2) Ne laisser aucun terme un peu obscur ou équivoque sans chercher à le définir. N’employer dans ses définitions que
des termes déjà connus ou précédemment expliqués. Ne proposer comme axiomes que des vérités parfaitement
évidentes en elles-mêmes. Ne recevoir pour évident que ce qui n’a besoin que d’un peu d’attention pour être admis.
Tout démontrer. Chasser toute équivoque. Traiter toutes choses dans un ordre naturel 6, en commençant par le plus
général et le plus simple. Diviser le complexe en ses éléments simples. (Logique de Port Royal, Quatrième partie)
3) Il est cependant bien des méthodes et des non méthodes. La syllogistique aristotélicienne ne saurait plus par exemple
être définie comme ce qui produit la connaissance, par le « syllogisme scientifique », 
La méthode démonstrative n’en resterait pas moins digne d’intérêt, mais ne peut-on pas démontrer par ailleurs que ce
qu’on connaît déjà ? [cf. le cours sur la notion de démonstration]
[Conclusion partielle]
Les règles de la méthode qui serait à mettre en œuvre ont été explicitées par les philosophes classiques.
[Conclusion]
[Résumé de la démarche précédemment suivie]

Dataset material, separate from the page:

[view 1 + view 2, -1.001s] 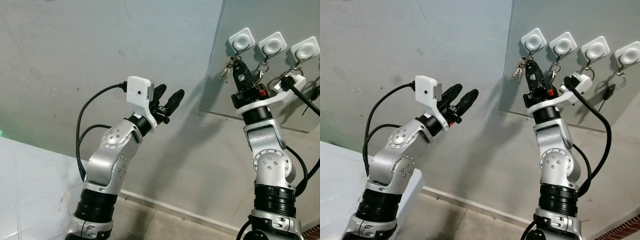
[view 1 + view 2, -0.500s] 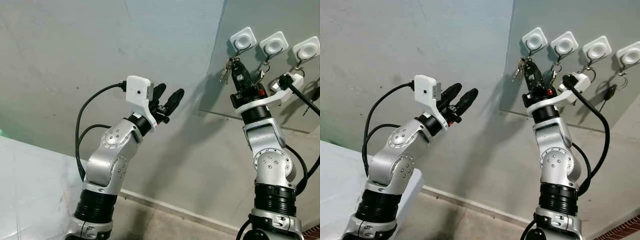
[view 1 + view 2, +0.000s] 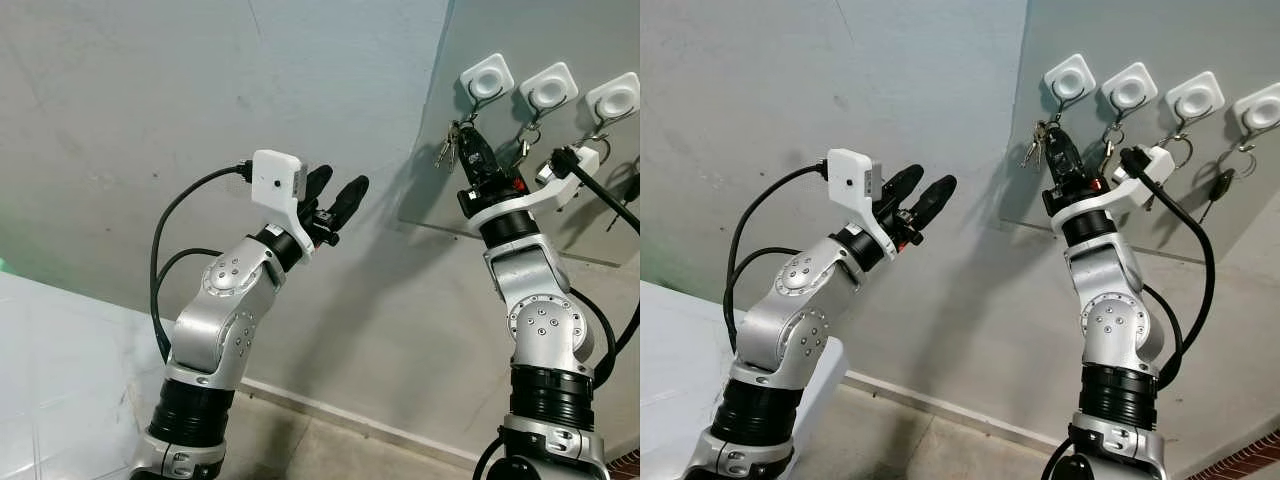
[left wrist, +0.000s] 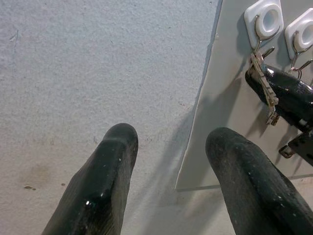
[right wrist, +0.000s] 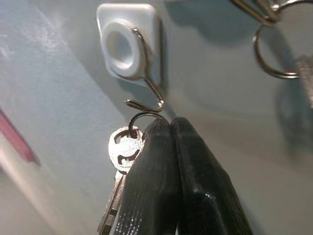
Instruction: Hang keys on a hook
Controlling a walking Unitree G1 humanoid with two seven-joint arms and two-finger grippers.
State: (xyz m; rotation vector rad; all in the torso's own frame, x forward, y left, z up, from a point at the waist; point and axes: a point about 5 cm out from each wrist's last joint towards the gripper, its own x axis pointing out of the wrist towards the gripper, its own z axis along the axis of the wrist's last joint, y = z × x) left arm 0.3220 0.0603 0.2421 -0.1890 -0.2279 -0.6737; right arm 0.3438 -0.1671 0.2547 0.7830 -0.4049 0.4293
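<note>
A grey board (image 3: 440,195) on the wall carries a row of white hooks. My right gripper (image 5: 168,122) is raised to the leftmost hook (image 5: 146,93) and is shut on the ring (image 5: 144,116) of a bunch of silver keys (image 3: 446,148). The ring sits right under the hook's bend, touching it or nearly so. The keys (image 5: 122,152) dangle beside the fingers. My left gripper (image 3: 340,181) is held up, open and holding nothing, in front of the bare wall to the left of the board. Its wrist view looks across at the keys (image 4: 264,88).
The other hooks (image 3: 1127,88) (image 3: 1193,97) (image 3: 1257,105) hold metal rings, and a dark fob (image 3: 1218,183) hangs under the far right one. A black cable (image 3: 1200,270) loops beside my right arm. A white surface (image 3: 50,380) lies at the lower left.
My right gripper has edged a little to the left with the keys, staying under the leftmost hook. The left arm has not moved.
</note>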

Dans une première partie, nous avons souligné ce qui constitue l’essentiel de la méthode que définissaient Bacon et
Descartes. Dans une deuxième partie, nous avons objecté qu’aucune méthode ne pouvait à elle seule suffire à
l’établissement des connaissances. Dans une troisième partie enfin, nous avons explicité les règles de la méthode telles
qu’elles ont été définies par les Classiques.
[Réponse apportée à la question initiale, ou, le cas échéant, solution du problème]
Sans méthode, on ne pourrait évidemment parvenir à quoi que ce soit en matière de connaissances ou de pensée. Tout
raisonnement digne de ce nom requiert bien une certaine méthode. Le reste serait de la nature de l’intuition, du préjugé
commun ou de la croyance infondée.
[Et c’est tout ! Surtout pas de question, de prétendu « élargissement », « ouverture » sur une autre question, d’exemple
ou de nouvel argument en fin de conclusion !]
5
6
« Les préceptes, entretenant la force de l’entendement, le font croître ».
Ce que je fais moi-même dans mes cours, en présentant les éléments de connaissance que vous avez besoin d’acquérir
systématiquement dans un ordre chronologique ou bien logique suivant le cas.